The answer should be every line below, retyped exactly.

★ ★ ★

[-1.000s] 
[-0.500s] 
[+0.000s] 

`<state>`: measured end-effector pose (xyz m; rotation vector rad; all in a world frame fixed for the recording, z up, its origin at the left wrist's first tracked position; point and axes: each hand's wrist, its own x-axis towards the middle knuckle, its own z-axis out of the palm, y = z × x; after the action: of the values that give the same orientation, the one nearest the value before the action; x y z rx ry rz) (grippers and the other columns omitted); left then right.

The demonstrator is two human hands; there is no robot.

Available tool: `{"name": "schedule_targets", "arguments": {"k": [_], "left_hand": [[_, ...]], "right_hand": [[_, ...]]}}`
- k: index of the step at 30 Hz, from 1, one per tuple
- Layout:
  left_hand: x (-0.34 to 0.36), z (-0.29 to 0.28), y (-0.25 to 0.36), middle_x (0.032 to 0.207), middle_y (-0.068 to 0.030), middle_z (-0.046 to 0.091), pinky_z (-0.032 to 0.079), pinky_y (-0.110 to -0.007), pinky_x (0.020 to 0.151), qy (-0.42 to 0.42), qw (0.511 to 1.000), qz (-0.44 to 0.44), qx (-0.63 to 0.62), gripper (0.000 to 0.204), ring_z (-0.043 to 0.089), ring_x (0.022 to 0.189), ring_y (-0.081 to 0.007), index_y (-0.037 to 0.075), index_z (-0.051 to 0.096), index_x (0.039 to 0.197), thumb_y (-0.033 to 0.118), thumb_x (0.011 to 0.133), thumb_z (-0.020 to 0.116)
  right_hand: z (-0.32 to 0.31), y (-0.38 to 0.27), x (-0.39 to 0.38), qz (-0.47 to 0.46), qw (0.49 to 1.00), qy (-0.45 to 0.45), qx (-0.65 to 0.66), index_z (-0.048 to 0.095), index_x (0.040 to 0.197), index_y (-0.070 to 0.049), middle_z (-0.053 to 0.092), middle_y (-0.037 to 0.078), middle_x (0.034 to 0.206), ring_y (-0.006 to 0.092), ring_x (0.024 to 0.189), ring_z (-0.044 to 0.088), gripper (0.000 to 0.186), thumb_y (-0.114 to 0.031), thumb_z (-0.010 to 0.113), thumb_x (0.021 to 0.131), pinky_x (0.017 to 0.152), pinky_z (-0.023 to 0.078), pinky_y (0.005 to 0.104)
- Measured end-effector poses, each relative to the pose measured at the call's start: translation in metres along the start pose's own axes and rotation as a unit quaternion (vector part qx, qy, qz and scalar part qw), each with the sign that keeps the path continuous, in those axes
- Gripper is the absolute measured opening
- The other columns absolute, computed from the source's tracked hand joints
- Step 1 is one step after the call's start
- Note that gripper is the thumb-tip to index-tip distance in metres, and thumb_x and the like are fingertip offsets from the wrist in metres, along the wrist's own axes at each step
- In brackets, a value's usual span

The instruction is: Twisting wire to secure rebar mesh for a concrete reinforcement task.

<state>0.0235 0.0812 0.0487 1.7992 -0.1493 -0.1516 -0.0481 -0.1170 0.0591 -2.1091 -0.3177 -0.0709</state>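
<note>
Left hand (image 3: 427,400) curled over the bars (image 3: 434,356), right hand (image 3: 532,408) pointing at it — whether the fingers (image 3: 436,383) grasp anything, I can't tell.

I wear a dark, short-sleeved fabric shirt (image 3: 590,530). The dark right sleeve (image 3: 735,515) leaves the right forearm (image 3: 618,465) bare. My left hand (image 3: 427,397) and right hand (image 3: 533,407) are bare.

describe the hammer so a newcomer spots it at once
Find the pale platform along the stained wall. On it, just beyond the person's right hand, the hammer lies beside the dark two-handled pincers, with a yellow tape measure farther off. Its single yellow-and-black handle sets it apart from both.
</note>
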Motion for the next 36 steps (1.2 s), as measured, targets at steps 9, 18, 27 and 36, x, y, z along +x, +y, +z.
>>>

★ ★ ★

▶ _Exercise result_
[-1.000s] 
[-0.500s] 
[+0.000s] 

`<state>`: measured end-effector pose (xyz m; rotation vector rad; all in a world frame fixed for the recording, z up, its origin at the left wrist's first tracked position; point and axes: each hand's wrist, its own x-axis towards the middle knuckle, its own z-axis out of the palm, y = z × x; after the action: of the values that give the same orientation, the one nearest the value before the action; x y z rx ry rz) (grippers and the other columns omitted); left then right.

The demonstrator is two human hands; there is no robot.

Available tool: `{"name": "schedule_targets", "arguments": {"k": [_], "left_hand": [[_, ...]], "right_hand": [[_, ...]]}}`
- k: index of the step at 30 Hz, from 1, one per tuple
- Layout:
  left_hand: x (-0.34 to 0.36), z (-0.29 to 0.28), y (-0.25 to 0.36), middle_x (0.032 to 0.207), middle_y (-0.068 to 0.030), middle_z (-0.046 to 0.091), pinky_z (-0.032 to 0.079), pinky_y (-0.110 to -0.007), pinky_x (0.020 to 0.151), qy (-0.42 to 0.42), qw (0.511 to 1.000), qz (-0.44 to 0.44), qx (-0.63 to 0.62), gripper (0.000 to 0.204), ring_z (-0.043 to 0.089), ring_x (0.022 to 0.189), ring_y (-0.081 to 0.007), index_y (-0.037 to 0.075), index_z (-0.051 to 0.096), index_x (0.039 to 0.197), thumb_y (-0.033 to 0.118), thumb_x (0.011 to 0.133), thumb_z (-0.020 to 0.116)
  right_hand: z (-0.32 to 0.31), y (-0.38 to 0.27), x (-0.39 to 0.38), qz (-0.47 to 0.46), qw (0.49 to 1.00), qy (-0.45 to 0.45), qx (-0.65 to 0.66), index_z (-0.048 to 0.095), index_x (0.040 to 0.197), index_y (-0.070 to 0.049), middle_z (-0.053 to 0.092), middle_y (-0.037 to 0.078), middle_x (0.034 to 0.206), ring_y (-0.006 to 0.092), ring_x (0.024 to 0.189), ring_z (-0.044 to 0.088), gripper (0.000 to 0.186), thumb_y (-0.114 to 0.031), thumb_z (-0.010 to 0.113), thumb_x (0.021 to 0.131), pinky_x (0.017 to 0.152), pinky_z (-0.023 to 0.078), pinky_y (0.005 to 0.104)
- Measured end-effector poses, each relative to the pose measured at the call's start: translation in metres along the start pose's own axes and rotation as a unit quaternion (vector part qx, qy, qz and scalar part qw), each with the sign that keeps the path continuous, in those axes
- Gripper is the absolute measured opening
- The other columns absolute, computed from the source's tracked hand joints
- Step 1 is one step after the call's start
- Note that gripper is the thumb-tip to index-tip distance in metres, and thumb_x and the like are fingertip offsets from the wrist in metres, along the wrist's own axes at each step
- In brackets, a value's usual span

The instruction is: Twisting wire to secure rebar mesh for a concrete reinforcement task.

<state>0.0235 0.0812 0.0487 1.7992 -0.1493 -0.1516 -0.0481 -0.1170 0.0591 -2.1091 -0.3177 -0.0709</state>
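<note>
Left hand (image 3: 427,400) curled over the bars (image 3: 434,356), right hand (image 3: 532,408) pointing at it — whether the fingers (image 3: 436,383) grasp anything, I can't tell.

I wear a dark, short-sleeved fabric shirt (image 3: 590,530). The dark right sleeve (image 3: 735,515) leaves the right forearm (image 3: 618,465) bare. My left hand (image 3: 427,397) and right hand (image 3: 533,407) are bare.

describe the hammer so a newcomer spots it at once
Find the pale platform along the stained wall. On it, just beyond the person's right hand, the hammer lies beside the dark two-handled pincers, with a yellow tape measure farther off. Its single yellow-and-black handle sets it apart from both.
</note>
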Motion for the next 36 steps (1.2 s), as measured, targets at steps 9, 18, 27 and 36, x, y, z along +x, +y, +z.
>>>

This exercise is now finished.